Today’s accelerators are not there yet. The tools are not ready yet (code translators) and usual programming practices may not be adequate. All the ecosystem will evolve, accelerators will change (GPUs are the main trend, but they will be different in a few years), so what you will do today needs to be shaped with these changes in mind. How is it possible to do so? Is it even possible?
Available code translators
Code translators are the easiest path to solution. I know two of them.
The first is the PGI compiler. It only supports CUDA and the Fortran and C99 language. I didn’t use it yet, also I plan of testing it in the near future. It is based on pragmas, and the compiler generates the CUDA microcode.

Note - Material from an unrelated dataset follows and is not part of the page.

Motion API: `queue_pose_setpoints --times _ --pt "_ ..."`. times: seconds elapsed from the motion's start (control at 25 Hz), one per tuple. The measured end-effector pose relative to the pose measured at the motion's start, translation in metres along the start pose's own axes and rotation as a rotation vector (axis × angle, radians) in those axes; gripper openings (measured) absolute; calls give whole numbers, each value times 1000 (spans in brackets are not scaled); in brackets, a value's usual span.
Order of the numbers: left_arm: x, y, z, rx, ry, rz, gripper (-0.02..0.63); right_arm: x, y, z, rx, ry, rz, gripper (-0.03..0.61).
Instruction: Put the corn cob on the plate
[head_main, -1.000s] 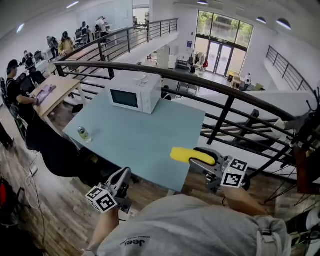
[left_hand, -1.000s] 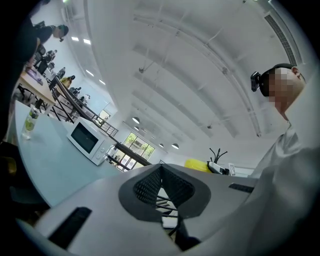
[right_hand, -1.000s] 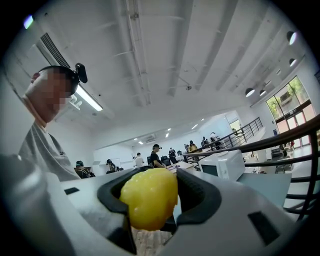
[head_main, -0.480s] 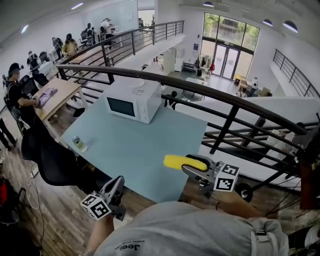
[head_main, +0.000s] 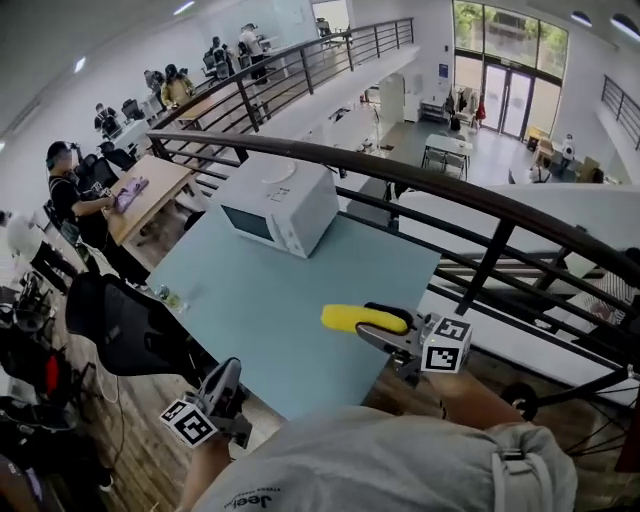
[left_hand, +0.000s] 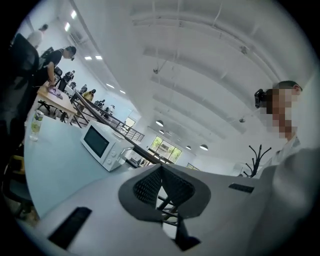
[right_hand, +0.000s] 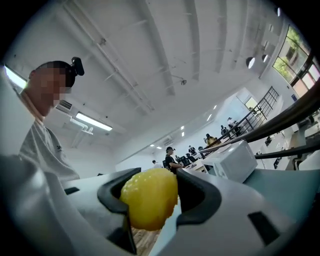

The second solution is HMPP. It supports more than just CUDA (also CAL/IL or OpenCL) and Fortran/C (also Java now). As the PGI compiler, it is based on pragmas, and a excellent thing is that it detects the available accelerators and launches the correct kernel (if you authorized it) or the original code. You can also modify the generated code to put your own (you can tune the code for instance, which may give you an additional x2 factor). Unfortunately, it is not possible to call functions inside the parallelized kernels, which means that only simple or badly-written (too many lines or duplicated code) kernels can be called. I think this is the same for the PGI compiler.
It seems that code translators still need work:
- only few accelerators are supported (CUDA, and sometimes CAL/IL or OpenCL),
- almost no langage (Fortran/C/Java, a lot of Virtual Machines should be able to use them natively, without developers using specific tools),
- only one function can be parallelized at a time.
The last point is currently the biggest issue. You need to cut your function int pieces to have clean code and a good portability/evolutivity for the future.
This is why one still need to program a lot for those accelerators, and so we need to adapt our programming practices, develop in the accelerators’ native langages (even if we know that they may disappear in a few years).
Developping your own “tool chain” for accelerators
For accelerators, there are a lot of things that needs to be done each time: copying some data, computing and getting some data back. These are the steps that code translators automate, in fact it is a common practice to use tools to automate stuff. The issue is that complex kernels are not supported by those translators. So what?
Creating automatic functions that will copy the data you need is in fact very common in metaprogramming. Coding the kernel on an accelerator is in fact not that difficult: the manufacturers provide the needed compilers (that’s what nVidia does and the success of the tool chain cannot be denied), and this is really the cornerstone. One has to write more code, some parts are less portable (because they are written in one of the accelerator’s languages), but in the end, with metaprogramming, the code can be better tuned, enhanced and read. This is the leverage of the accelerators.
Why do we care developing for accelerators? We know that they will go away. Before they do, they are the only way of speeding up our software. Code translators are the best tools to develop in a portable way, but they need time to support more accelerators, languages and method of programming. When CPUs will be on a par with accelerators, their progress will help compilers to target them correctly. It’s just a matter of time.
Meanwhile, metaprogrammin is the next best solution to automate processes that code translators cannot support yet.